Encore une fois, il ne saurait s'agir, pour nous, de retarder de quelque manière que ce soit le processus qui a été engagé, mais seulement de respecter un principe général d'équilibre de la négociation.
- nous souhaitons ensuite que le Conseil puisse débattre des conditions d'engagement de ces négociations. J'avais eu, en particulier, ici même, l'occasion de vous dire la préoccupation que suscite pour nous le cas de Chypre. Je ne reviendrai donc pas sur les raisons de notre attitude et que vous connaissez.
Je dirai simplement que nous avons demandé à la Commission de nous faire un rapport factuel, à l'occasion du Conseil Affaires générales de lundi prochain, sur les conditions dans lesquelles elle a pu engager l'exercice d'examen de l'acquis avec Chypre.
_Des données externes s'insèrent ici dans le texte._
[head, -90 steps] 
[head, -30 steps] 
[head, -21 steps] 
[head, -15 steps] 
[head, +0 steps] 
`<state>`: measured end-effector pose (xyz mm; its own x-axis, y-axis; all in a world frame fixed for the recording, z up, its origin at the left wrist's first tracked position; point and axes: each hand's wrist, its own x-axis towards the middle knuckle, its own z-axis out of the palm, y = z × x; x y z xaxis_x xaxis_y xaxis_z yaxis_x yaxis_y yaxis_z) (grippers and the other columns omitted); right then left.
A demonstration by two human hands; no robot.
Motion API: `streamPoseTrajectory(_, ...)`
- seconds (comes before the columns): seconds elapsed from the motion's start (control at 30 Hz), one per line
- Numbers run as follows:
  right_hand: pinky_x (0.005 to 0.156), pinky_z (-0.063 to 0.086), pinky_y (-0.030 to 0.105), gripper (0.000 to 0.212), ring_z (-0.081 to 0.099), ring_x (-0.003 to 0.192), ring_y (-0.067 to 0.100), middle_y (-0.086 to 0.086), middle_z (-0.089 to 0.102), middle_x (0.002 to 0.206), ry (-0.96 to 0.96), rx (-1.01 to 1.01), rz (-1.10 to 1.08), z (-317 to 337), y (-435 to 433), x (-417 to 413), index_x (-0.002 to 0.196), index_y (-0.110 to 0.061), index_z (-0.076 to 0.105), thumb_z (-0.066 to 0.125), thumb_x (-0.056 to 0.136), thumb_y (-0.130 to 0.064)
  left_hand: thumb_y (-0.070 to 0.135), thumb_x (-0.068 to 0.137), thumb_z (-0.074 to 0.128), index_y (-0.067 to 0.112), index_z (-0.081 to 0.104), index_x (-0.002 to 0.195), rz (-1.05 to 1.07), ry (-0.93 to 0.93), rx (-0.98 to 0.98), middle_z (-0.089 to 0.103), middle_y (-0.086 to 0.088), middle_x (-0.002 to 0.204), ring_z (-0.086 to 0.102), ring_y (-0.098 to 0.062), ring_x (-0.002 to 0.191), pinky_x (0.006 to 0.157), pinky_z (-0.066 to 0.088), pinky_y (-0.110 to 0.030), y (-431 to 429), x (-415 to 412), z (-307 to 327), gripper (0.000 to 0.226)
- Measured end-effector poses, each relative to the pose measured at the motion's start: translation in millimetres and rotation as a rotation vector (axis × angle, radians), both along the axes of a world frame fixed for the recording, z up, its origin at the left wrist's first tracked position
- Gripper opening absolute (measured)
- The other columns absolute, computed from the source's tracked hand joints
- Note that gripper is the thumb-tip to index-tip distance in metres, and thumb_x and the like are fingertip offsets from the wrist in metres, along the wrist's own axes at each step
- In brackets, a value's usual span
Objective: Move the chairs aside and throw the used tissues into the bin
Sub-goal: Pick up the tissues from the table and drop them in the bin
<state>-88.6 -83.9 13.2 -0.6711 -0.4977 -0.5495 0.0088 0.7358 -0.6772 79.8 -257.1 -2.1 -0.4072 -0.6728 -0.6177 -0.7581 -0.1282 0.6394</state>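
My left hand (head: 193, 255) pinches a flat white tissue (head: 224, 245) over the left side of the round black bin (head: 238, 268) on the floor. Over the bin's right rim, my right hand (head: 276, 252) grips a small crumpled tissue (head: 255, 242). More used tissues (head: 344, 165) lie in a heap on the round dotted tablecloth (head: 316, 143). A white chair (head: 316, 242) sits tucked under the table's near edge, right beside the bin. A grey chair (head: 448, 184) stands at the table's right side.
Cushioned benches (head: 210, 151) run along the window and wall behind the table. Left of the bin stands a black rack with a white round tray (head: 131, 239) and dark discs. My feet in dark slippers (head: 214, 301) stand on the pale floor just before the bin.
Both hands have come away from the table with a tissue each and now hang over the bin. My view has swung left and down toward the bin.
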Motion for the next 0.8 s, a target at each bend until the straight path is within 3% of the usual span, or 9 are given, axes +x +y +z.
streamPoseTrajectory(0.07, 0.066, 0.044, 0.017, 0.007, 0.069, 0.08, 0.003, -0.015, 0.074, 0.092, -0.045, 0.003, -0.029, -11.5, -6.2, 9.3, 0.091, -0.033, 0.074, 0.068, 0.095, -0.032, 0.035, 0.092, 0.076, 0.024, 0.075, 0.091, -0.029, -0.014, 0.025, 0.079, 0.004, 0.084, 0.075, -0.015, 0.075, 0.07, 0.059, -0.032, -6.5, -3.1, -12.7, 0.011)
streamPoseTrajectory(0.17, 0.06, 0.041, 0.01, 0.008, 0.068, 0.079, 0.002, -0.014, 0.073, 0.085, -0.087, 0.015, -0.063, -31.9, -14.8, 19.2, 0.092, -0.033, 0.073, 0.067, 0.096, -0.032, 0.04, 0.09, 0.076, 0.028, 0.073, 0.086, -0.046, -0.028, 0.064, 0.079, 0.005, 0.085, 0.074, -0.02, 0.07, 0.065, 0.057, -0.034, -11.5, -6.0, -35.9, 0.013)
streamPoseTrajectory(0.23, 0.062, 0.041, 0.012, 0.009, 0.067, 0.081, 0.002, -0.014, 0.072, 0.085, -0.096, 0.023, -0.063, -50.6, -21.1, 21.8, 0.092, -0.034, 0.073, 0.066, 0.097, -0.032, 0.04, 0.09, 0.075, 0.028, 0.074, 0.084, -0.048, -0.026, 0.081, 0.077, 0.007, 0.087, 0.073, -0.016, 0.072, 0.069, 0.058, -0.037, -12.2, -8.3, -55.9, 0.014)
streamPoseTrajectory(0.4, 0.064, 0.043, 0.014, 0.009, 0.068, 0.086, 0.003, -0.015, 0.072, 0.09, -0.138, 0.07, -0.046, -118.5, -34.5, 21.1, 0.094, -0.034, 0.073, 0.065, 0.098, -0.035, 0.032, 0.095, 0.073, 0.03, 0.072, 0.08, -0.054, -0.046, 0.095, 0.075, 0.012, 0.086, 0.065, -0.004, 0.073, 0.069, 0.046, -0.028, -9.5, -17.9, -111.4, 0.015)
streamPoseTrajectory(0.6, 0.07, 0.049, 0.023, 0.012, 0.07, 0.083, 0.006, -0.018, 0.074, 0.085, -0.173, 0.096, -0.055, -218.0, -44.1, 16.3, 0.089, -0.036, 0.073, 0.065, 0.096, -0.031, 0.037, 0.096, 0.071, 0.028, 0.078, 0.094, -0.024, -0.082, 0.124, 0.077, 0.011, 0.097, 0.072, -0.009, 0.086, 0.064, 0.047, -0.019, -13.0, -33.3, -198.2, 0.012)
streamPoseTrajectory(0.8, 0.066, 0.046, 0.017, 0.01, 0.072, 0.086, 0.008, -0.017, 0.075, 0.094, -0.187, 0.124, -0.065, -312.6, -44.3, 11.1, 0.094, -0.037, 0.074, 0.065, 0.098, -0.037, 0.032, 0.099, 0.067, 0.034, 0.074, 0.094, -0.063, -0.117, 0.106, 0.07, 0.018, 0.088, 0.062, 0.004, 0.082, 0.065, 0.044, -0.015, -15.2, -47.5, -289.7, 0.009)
Sur cette base, il faudra bien constater qu'en dépit des recommandations du Conseil européen, aucun progrès n'a pu être enregistré en ce qui concerne tant le règlement politique de la situation de l'île que les négociations d'adhésion elles-mêmes. Ce sera, pour nous, avec nos partenaires, une occasion de prendre la mesure des difficultés que ne manquerait pas de susciter l'adhésion d'une île divisée.
Il ne s'agit donc pas de bloquer la poursuite des négociations d'adhésion avec Chypre - personne n'a intérêt à une escalade qui conduirait au blocage de l'ensemble du processus d'élargissement - mais de prendre date dans la perspective de la conclusion des négociations d'adhésion.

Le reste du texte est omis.